→ Problem to solve
Repeat only the stretch of lines below that runs from the line with "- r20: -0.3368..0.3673" through the line with "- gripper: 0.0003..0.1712", unaltered.

Stored records
—————

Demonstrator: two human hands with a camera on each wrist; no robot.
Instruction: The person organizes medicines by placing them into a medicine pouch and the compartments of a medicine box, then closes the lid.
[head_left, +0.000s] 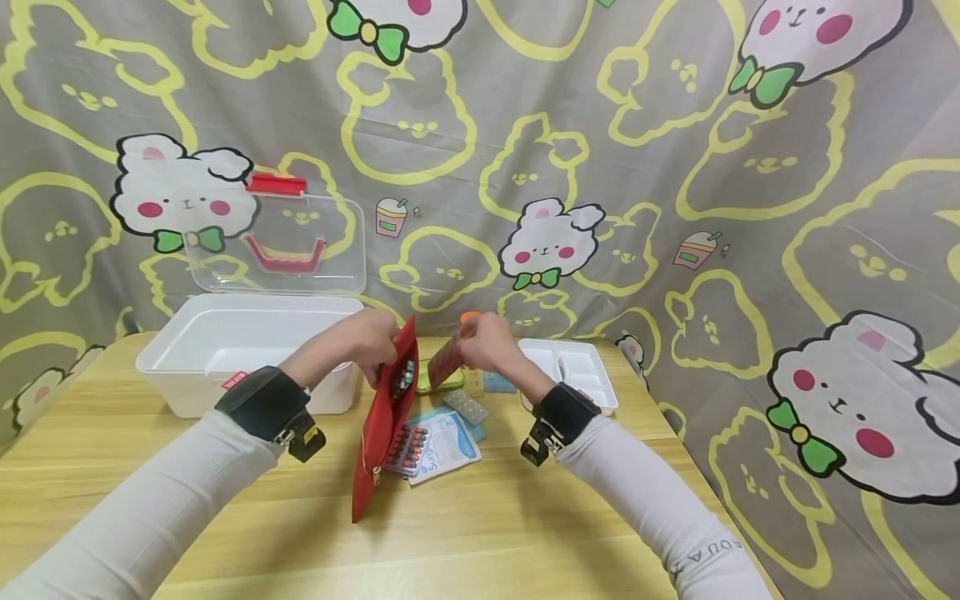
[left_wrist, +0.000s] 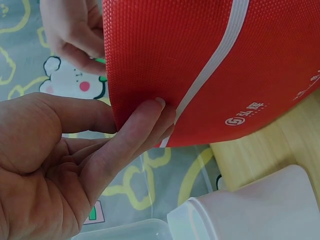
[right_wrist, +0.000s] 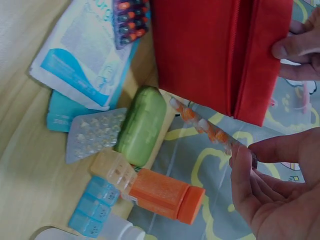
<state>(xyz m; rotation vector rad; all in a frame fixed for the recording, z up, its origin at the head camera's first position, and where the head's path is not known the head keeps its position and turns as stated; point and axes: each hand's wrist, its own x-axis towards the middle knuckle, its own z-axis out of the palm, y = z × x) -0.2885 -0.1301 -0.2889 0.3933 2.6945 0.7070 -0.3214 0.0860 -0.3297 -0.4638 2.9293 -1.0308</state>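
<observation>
— Sleeves first, white ones, coming in low over the wooden table [head_left: 225, 533]. What's the left hand [head_left: 358, 343] doing?

— Pinching the top edge of that red zip pouch [head_left: 384, 417], thumb on one face and fingers on the other, so it stands on end with its mouth held open. I'd guess that's why it is kept upright.

— And the right hand [head_left: 491, 343]?

— Gripping a blister strip of orange-and-white capsules [right_wrist: 205, 127] by one end between thumb and fingertips, the free end angled toward the pouch opening just beside it.

— Anything already inside?

— From the head view some pills show at the mouth, but I can't tell how deep they sit.

— What's under the right hand's grip?

— A green oval case [right_wrist: 142, 125], a clear blister sheet [right_wrist: 92, 134], an orange-capped bottle [right_wrist: 165, 196], a blue pill organiser [right_wrist: 95, 212]. Nearer the pouch's foot lie a red-capsule blister pack [head_left: 408, 448] and a blue-and-white packet [head_left: 446, 443].

— Behind the left hand?

— A white storage bin [head_left: 225, 350] with its clear lid [head_left: 292, 242] tipped back; a white divided tray [head_left: 573, 371] sits beyond the right wrist.
</observation>
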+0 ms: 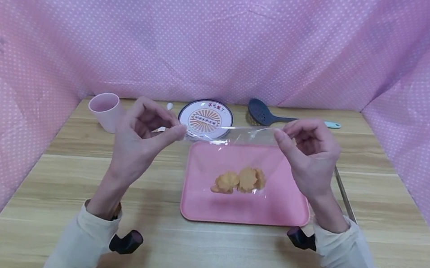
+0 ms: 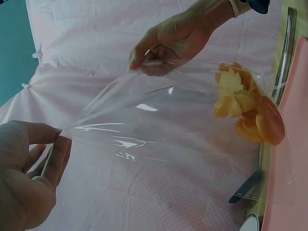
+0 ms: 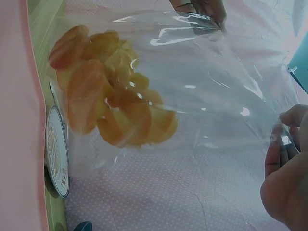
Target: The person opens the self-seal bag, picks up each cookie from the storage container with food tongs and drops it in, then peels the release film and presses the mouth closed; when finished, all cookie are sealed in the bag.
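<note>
A clear plastic bag [image 1: 232, 154] hangs stretched between both hands above a pink tray [image 1: 287, 207]. Orange-yellow cookies [image 1: 239, 181] sit in the bottom of the bag [image 2: 159, 130], bunched together [image 2: 248, 108] [image 3: 108, 103]. My left hand [image 1: 143, 136] pinches the bag's top left corner between thumb and forefinger [image 2: 53, 156]. My right hand [image 1: 308, 151] pinches the top right corner [image 3: 284, 144]. The bag [image 3: 211, 96] is held upright with its mouth pulled taut.
On the wooden table stand a pink cup [image 1: 104, 110] at the back left, a round printed plate [image 1: 205, 118] and a dark slotted spoon with a pale blue handle [image 1: 270, 114] behind the tray. A metal rod [image 1: 343, 194] lies at the right. Pink dotted cloth walls enclose the table.
</note>
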A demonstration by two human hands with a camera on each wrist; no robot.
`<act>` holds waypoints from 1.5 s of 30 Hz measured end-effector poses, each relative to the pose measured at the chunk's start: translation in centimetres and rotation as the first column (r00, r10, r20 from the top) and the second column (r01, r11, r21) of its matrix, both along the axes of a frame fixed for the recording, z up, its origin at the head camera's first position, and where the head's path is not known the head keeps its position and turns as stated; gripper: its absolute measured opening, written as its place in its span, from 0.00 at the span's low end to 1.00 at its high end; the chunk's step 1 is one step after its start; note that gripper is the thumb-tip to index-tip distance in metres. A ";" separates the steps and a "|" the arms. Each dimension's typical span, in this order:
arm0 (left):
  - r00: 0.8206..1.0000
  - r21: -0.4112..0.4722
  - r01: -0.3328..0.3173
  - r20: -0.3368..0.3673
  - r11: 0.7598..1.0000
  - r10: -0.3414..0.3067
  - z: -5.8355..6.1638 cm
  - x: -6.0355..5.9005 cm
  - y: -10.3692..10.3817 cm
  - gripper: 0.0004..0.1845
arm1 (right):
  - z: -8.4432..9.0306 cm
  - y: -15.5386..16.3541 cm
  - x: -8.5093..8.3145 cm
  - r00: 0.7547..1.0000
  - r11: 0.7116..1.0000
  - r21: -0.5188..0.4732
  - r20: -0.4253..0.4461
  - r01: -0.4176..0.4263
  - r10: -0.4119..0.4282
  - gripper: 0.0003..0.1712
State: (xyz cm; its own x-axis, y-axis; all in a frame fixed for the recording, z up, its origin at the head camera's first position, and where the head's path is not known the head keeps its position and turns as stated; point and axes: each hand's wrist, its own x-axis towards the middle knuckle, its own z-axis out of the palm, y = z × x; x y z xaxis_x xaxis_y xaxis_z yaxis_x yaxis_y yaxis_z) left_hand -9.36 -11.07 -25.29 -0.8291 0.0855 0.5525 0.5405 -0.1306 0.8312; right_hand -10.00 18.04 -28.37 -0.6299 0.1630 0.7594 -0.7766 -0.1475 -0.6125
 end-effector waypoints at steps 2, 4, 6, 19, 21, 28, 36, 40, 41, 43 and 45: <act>1.000 -0.007 0.016 -0.021 1.000 -0.016 -0.1 -0.3 -0.2 0.15 | 0.0 0.1 0.0 1.000 1.000 0.023 0.005 -0.003 0.003 0.17; 0.999 -0.015 0.029 -0.041 0.999 -0.029 -0.2 -0.5 -0.3 0.15 | -0.1 0.3 0.1 1.000 0.998 0.055 0.011 -0.002 0.001 0.18; 0.997 -0.037 0.033 -0.071 0.999 -0.036 -0.2 -0.7 -0.4 0.15 | -0.2 0.5 0.1 1.000 0.996 0.091 0.016 -0.007 0.005 0.19; 0.882 -0.370 -0.266 -0.466 0.890 0.070 0.1 -0.9 -0.2 0.13 | 0.1 1.8 0.5 0.999 0.961 0.277 -0.052 0.023 -0.009 0.06; 0.890 -0.398 -0.250 -0.454 0.883 0.047 0.3 -0.8 -0.3 0.12 | 0.1 2.0 0.6 0.998 0.953 0.299 -0.048 0.046 -0.033 0.05; 0.942 -0.466 -0.151 -0.336 0.872 -0.016 0.4 -0.5 -0.5 0.11 | 0.1 2.3 0.4 0.998 0.934 0.351 -0.019 0.060 -0.057 0.06; 0.960 -0.564 -0.131 -0.278 0.815 -0.038 0.4 -0.5 -0.7 0.10 | 0.2 2.3 0.3 0.999 0.937 0.348 0.009 0.030 -0.036 0.06; 0.941 -0.605 -0.192 -0.338 0.773 -0.031 0.5 -0.7 -0.6 0.06 | 0.4 2.3 0.4 0.999 0.936 0.351 0.025 0.013 -0.023 0.06; 0.937 -0.611 -0.204 -0.348 0.765 -0.028 0.5 -0.8 -0.6 0.06 | 0.4 2.3 0.5 0.999 0.936 0.353 0.027 0.011 -0.022 0.06; 0.935 -0.623 -0.219 -0.353 0.751 -0.020 0.6 -0.9 -0.5 0.05 | 0.5 2.3 0.5 0.999 0.937 0.349 0.033 0.003 -0.015 0.06; 0.950 -0.622 -0.194 -0.313 0.759 -0.014 0.6 -1.1 -0.4 0.04 | 0.5 2.3 0.5 0.999 0.940 0.342 0.041 -0.008 -0.006 0.06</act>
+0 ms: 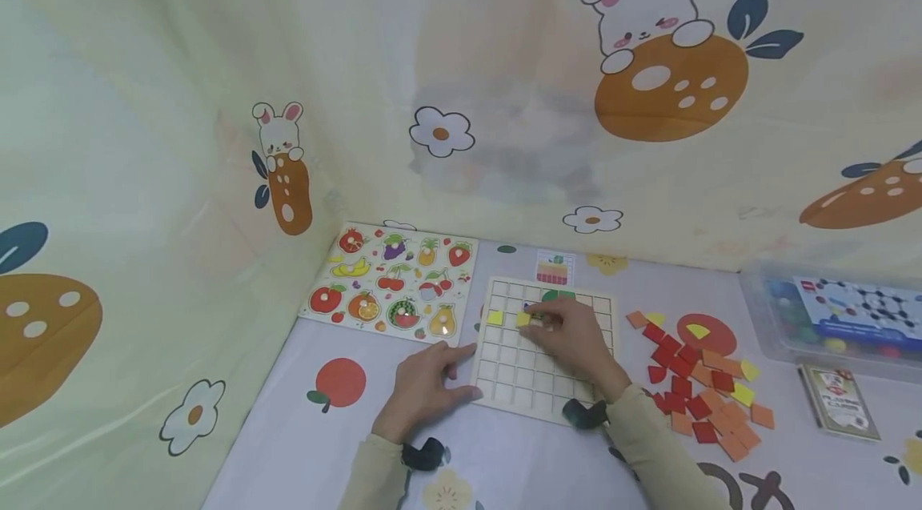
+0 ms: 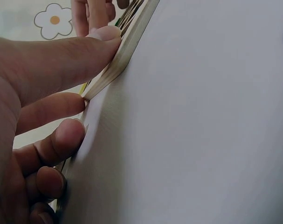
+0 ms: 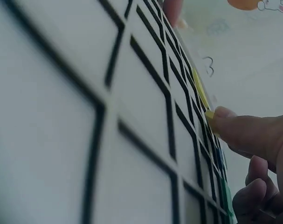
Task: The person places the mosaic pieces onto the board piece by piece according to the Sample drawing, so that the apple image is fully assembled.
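While the right hand (image 1: 572, 334) pinches a yellow tile (image 1: 523, 320) in a thumb-and-finger grip, that tile is at the upper part of the grid (image 1: 497, 374); cannot tell if seated. Second tile (image 1: 495, 318), also yellow, lies left of it on the grid. Left hand (image 1: 421, 383): grip spread, thumb and forefinger touching the grid's left edge. On the desk (image 1: 310, 438): fruit board (image 1: 410, 286) left; loose pieces (image 1: 729, 416), red, orange, yellow, right; plastic box (image 1: 763, 334) beyond.

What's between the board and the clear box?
Loose red, orange and yellow pieces, with a printed red spot on the cloth there too. You can see that in the head view.
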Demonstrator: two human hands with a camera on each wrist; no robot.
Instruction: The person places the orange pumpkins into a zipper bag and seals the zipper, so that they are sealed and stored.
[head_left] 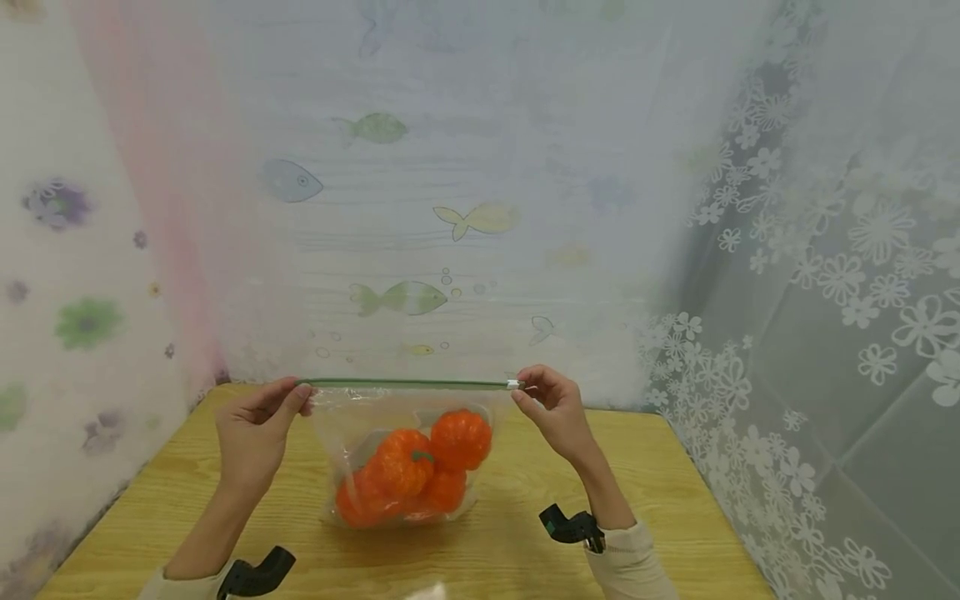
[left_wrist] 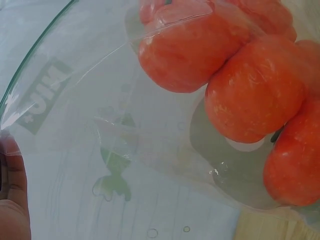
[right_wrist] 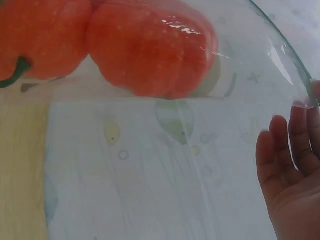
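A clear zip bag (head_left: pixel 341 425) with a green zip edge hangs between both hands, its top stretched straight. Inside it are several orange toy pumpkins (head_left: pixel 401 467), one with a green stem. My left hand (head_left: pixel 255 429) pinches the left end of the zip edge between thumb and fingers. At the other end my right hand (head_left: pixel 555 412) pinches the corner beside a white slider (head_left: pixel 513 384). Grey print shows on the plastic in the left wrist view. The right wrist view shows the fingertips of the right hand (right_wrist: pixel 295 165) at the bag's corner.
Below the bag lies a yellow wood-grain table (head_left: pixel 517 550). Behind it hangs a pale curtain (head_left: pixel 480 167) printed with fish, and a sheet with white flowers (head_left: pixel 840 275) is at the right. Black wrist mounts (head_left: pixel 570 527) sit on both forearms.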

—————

→ The answer
  - r20: -0.3368..0.3673
  - r11: 0.7598..1.0000
  - r10: -0.3414..0.3067
  - z: -5.8355..6.1638 cm
  - x: -6.0355..5.9005 cm
  - y: -10.3692..10.3817 cm
  - gripper: 0.0004..0.1845
arm1 (right):
  - z: -8.4432..9.0306 cm
  - y: -15.5386..16.3541 cm
  - x: -8.5093..8.3145 cm
  - r00: 0.7547..1.0000
  - r11: 0.7116..1.0000
  - r21: -0.5188..0.4732
  - r20: -0.4253..0.4461
  - r01: -0.4176..0.4263
  - r10: -0.4119..0.4282
  - gripper: 0.0003..0.1712

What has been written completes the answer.